Sie büffeln hier an der BBS in Schiffdorf, um später einmal als Erzieherinnen Kinder zu betreuen.
Foto: privat
„Wir als Gemeinden sitzen da zwischen Baum und Borke“, sagt Holger Rasch, als stellvertretender Verwaltungschef in Loxstedt für die Kindergärten zuständig. Die Kommunen sind verpflichtet, für alle Kinder ab einem Jahr einen Kita-Platz bereitzustellen, finden aber oft kein Personal, das diese Kinder betreut. Die Lage auf dem Erzieher-Markt sei absolut prekär, sagt Rasch. „Lange haben wir davon gesprochen, dass es fünf vor zwölf ist. Jetzt ist es fünf nach zwölf.“
Denn der richtige Mangel drohe ja erst. Die Nachfrage nach Kita-Personal wird in den nächsten Jahren rasant steigen, sagt Rasch. Ab 2025 sollen in Niedersachsen die Krippen-Gruppen nicht mehr von zwei, sondern von drei Erziehern betreut werden. Ab 2027 gilt das auch für die Kindergarten-Gruppen. Zudem soll von 2026 an Niedersachsens Grundschulen die Ganztagsbetreuung eingeführt werden. „Auch da werden wir Erzieherinnen brauchen. Wir wissen nicht, wie wir das stemmen sollen.“
So wundert es nicht, dass Kreis-Sozialdezernent Friedhelm Ottens sich einschaltete, als er von dem Dilemma an der BBS Schiffdorf hörte. Im Jugendhilfeausschuss kündigte Ottens an, dass er mit dem Kultusministerium sprechen will, um eine weitere Lehrer-Stelle nach Schiffdorf zu holen. „Wir müssen die Berufsschulen stärken. Das ist im Moment die wichtigste Baustelle“, betonte er.

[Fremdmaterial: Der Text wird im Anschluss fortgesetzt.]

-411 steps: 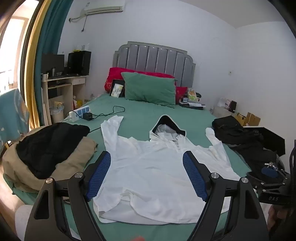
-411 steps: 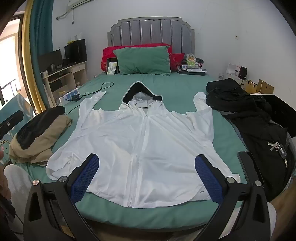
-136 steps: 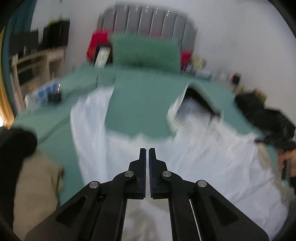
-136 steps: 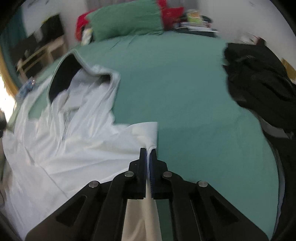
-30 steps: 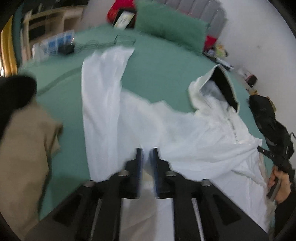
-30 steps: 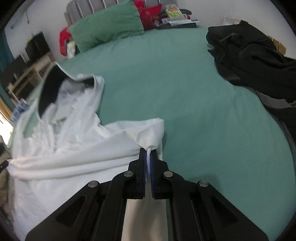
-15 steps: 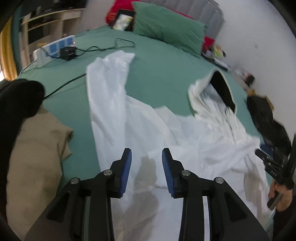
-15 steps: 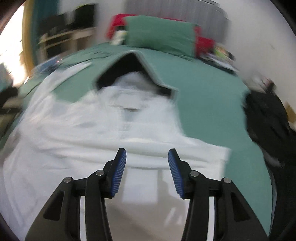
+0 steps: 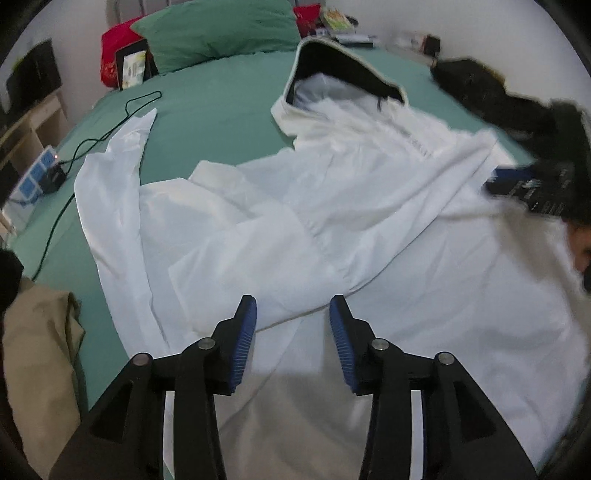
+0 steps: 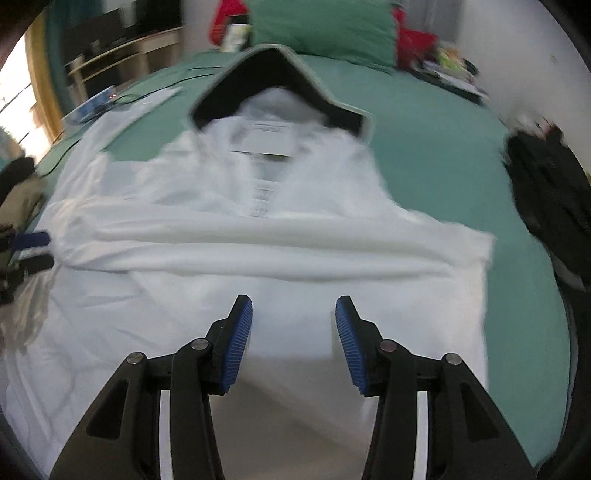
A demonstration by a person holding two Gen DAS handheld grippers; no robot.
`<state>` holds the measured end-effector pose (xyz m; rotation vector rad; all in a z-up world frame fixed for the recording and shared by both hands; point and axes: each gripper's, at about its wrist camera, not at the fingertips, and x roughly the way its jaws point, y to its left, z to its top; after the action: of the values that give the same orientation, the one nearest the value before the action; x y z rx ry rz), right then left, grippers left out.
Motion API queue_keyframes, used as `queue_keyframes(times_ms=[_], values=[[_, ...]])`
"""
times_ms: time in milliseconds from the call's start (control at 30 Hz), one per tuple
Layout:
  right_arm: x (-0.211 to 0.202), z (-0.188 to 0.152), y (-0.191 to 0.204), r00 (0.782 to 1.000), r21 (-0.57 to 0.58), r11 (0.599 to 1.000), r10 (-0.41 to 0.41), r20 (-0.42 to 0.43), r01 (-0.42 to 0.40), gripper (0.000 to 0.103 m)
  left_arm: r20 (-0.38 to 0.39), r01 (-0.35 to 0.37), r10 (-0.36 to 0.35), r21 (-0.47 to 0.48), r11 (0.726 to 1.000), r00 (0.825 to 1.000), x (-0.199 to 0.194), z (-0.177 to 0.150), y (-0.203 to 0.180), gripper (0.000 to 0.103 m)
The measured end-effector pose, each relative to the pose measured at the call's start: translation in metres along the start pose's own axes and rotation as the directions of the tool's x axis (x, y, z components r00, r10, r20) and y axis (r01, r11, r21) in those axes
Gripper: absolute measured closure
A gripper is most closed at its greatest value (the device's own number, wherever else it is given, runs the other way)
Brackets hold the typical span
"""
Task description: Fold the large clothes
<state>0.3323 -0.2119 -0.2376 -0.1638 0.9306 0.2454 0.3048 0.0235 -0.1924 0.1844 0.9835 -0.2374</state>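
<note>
A white hooded jacket lies front up on the green bed, its dark-lined hood toward the pillows. One sleeve lies folded across the chest as a band. The other sleeve stretches out along the bed toward the pillows. My left gripper is open and empty over the jacket's lower left part. My right gripper is open and empty over the jacket's lower middle; it also shows at the right edge of the left wrist view. The left gripper shows at the left edge of the right wrist view.
A tan and black clothes pile lies at the bed's left edge. Black clothes lie on the right side. A power strip and cable lie at the far left. A green pillow and red cushions stand at the headboard.
Both grippers opened and let go of the jacket. The right gripper swung left from the bed's right side to above the jacket's middle, leaving the sleeve folded across the chest.
</note>
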Motion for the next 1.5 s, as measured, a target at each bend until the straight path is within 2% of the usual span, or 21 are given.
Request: queue_keyframes(times_ms=[100,133,167,200,233,333,433,600,633,700,733,833,867,933,1033,1167,1233,1333,1433,1500], values=[[0.006,-0.007,-0.023,0.999,0.051,0.999,-0.005,-0.041,0.007,0.056,0.004,0.015,-0.015,0.021,1.0,1.0,0.006,0.003,-0.005,0.059],[0.009,-0.012,-0.03,0.998,0.058,0.998,0.002,-0.055,0.001,0.056,0.01,0.022,-0.022,0.029,0.999,1.0,0.006,0.005,-0.006,0.062],[0.009,-0.015,-0.032,0.999,0.055,0.998,0.007,-0.053,-0.005,0.056,0.027,0.028,-0.029,0.034,0.999,0.999,0.004,0.007,-0.007,0.072],[0.008,-0.018,-0.033,0.999,0.044,0.999,0.012,-0.039,-0.01,0.056,0.057,0.019,-0.021,0.035,0.999,0.998,-0.001,0.009,-0.007,0.101],[0.006,-0.021,-0.033,0.999,0.022,1.0,0.009,-0.03,-0.009,0.056,0.08,0.004,-0.007,0.033,0.999,0.997,-0.008,0.011,-0.006,0.103],[0.004,-0.026,-0.03,1.0,-0.031,0.999,-0.007,-0.018,0.007,0.056,0.163,-0.032,0.029,0.015,0.999,0.986,-0.028,0.021,0.0,0.103],[0.003,-0.03,-0.028,1.0,-0.067,0.998,-0.011,-0.018,0.01,0.056,0.226,-0.029,0.041,-0.052,0.998,0.973,-0.046,0.038,0.014,0.103],[-0.005,-0.041,-0.026,0.999,-0.136,0.991,-0.013,-0.045,0.006,0.056,0.229,0.038,-0.005,-0.141,0.989,0.974,-0.059,0.063,0.037,0.103],[-0.007,-0.043,-0.026,0.999,-0.148,0.989,-0.01,-0.053,0.002,0.056,0.208,0.043,-0.01,-0.155,0.987,0.978,-0.057,0.066,0.042,0.103],[-0.01,-0.045,-0.028,0.998,-0.157,0.988,0.001,-0.069,-0.012,0.056,0.119,0.052,-0.03,-0.186,0.981,0.992,-0.04,0.071,0.05,0.103],[-0.011,-0.046,-0.029,0.998,-0.153,0.988,0.009,-0.067,-0.019,0.056,0.044,0.038,-0.029,-0.221,0.974,0.999,-0.022,0.07,0.059,0.103],[-0.009,-0.044,-0.033,0.998,-0.123,0.992,0.029,-0.062,-0.037,0.056,-0.066,-0.035,0.016,-0.298,0.954,0.998,0.01,0.055,0.083,0.102],[-0.01,-0.042,-0.034,0.998,-0.105,0.994,0.038,-0.056,-0.043,0.056,-0.077,-0.041,0.018,-0.32,0.946,0.997,0.016,0.049,0.089,0.1],[-0.012,-0.037,-0.038,0.999,-0.061,0.997,0.044,-0.028,-0.045,0.056,-0.082,-0.053,0.026,-0.35,0.935,0.996,0.019,0.038,0.098,0.084],[-0.015,-0.028,-0.042,0.999,-0.001,1.0,0.031,-0.007,-0.031,0.056,-0.018,-0.039,0.035,-0.365,0.93,0.999,0.007,0.033,0.102,0.071],[-0.02,-0.016,-0.032,0.999,0.035,0.999,-0.036,-0.006,0.036,0.056,0.034,0.015,-0.004,-0.351,0.936,0.999,-0.005,0.031,0.099,0.07],[-0.024,-0.01,-0.022,0.998,0.045,0.998,-0.053,-0.015,0.054,0.056,0.044,-0.006,0.022,-0.342,0.94,0.999,-0.01,0.033,0.096,0.07],[-0.034,0.001,0.003,0.997,0.026,0.996,-0.081,-0.011,0.081,0.055,0.078,-0.029,0.063,-0.37,0.928,0.995,-0.032,0.038,0.103,0.07],[-0.048,0.014,0.031,0.996,0.011,0.996,-0.093,0.017,0.093,0.05,0.165,-0.028,0.099,-0.388,0.921,0.981,-0.066,0.041,0.111,0.07],[-0.059,0.024,0.053,0.996,0.011,0.997,-0.079,0.051,0.078,0.048,0.223,-0.061,0.155,-0.379,0.923,0.962,-0.09,0.042,0.114,0.07]])
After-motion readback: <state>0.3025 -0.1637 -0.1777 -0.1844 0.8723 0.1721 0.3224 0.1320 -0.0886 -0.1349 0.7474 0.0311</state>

ZUSATZINFO: Erzieher-Ausbildung
Die Ausbildung zum Erzieher findet an Fachschulen statt. Wer in Niedersachsen in einer Kita arbeiten möchte, muss zunächst eine zweijährige Ausbildung zum Sozialassistenten absolvieren. Am Ende steht eine Prüfung. Sie ist Voraussetzung für den Besuch der Fachschule Sozialpädagogik, an der man nach weiteren zwei Jahren den Abschluss als Erzieher machen kann.
ZITAT:
„Ohne eine weitere Lehrkraft geht es nicht.“
Ralf Biallas,
Leiter der BBS Schiffdorf
Standpunkt von Inga Hansen
Alles tun für mehr Personal
Es wird allerhöchste Zeit. Wofür? Für alles. Alles, was dazu beiträgt, dass mehr Personal in die Kitas kommt. Die Erzieher-Ausbildung muss entlohnt werden - wie andere Ausbildungen auch - es braucht mehr Ausbildungsplätze, braucht Absprachen zwischen den Schulen (auch mit Bremerhaven), um sicherzustellen, dass alle, die in den Job wollen, auch einen Ausbildungsplatz bekommen. Auch das Anwerben von Erzieherinnen aus Spanien, wie Bremerhaven es bereits erfolgreich praktiziert, macht Sinn. Denn die Lage ist ernst. Und sie wird noch ernster werden, wenn in den nächsten Jahren die Betreuung in Kitas und Grundschulen ausgeweitet wird. Von daher ist es keine Frage: Selbstverständlich braucht die BBS Schiffdorf einen weiteren Pädagogen, um im Sommer zwei Klassen an den Start zu schicken. Hannover muss den Weg dafür frei machen. Es wird ohnehin nur ein Tropfen auf den heißen Stein. inga.hansen@nordsee-zeitung.de

„Ohne eine zusätzliche Lehrkraft geht es nicht.“ Ralf Biallas, Leiter der BBS Schiffdorf.